**What the task requires**
A verbatim repetition of the data below is requested, without images.

**Data**
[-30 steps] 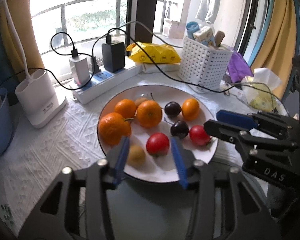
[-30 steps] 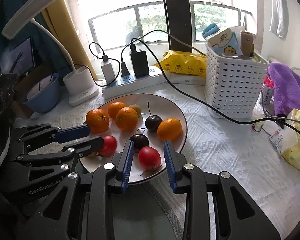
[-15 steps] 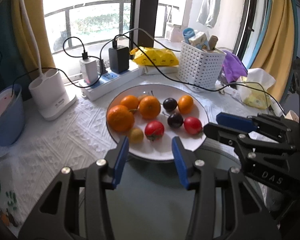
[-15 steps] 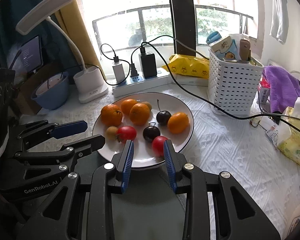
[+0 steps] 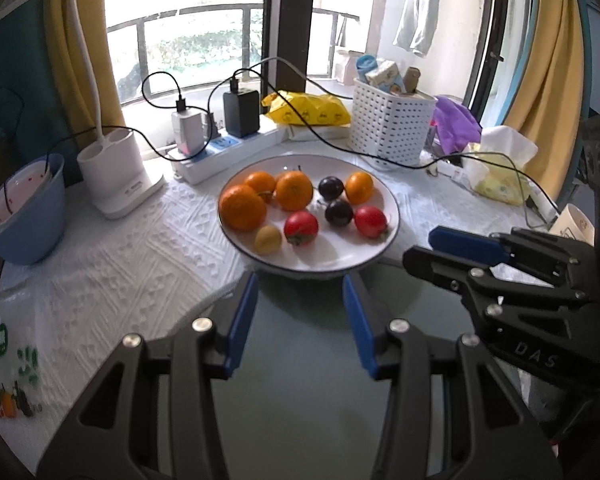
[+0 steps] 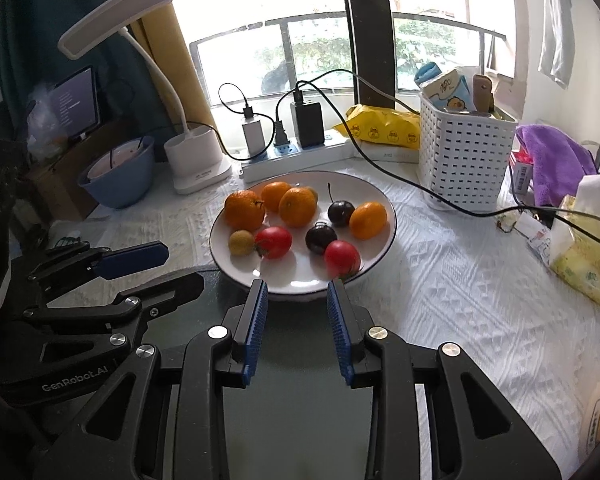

**Result**
[-30 steps] 
[-30 steps] 
[-15 steps] 
[-15 steps] 
[+0 steps] 
[+0 steps] 

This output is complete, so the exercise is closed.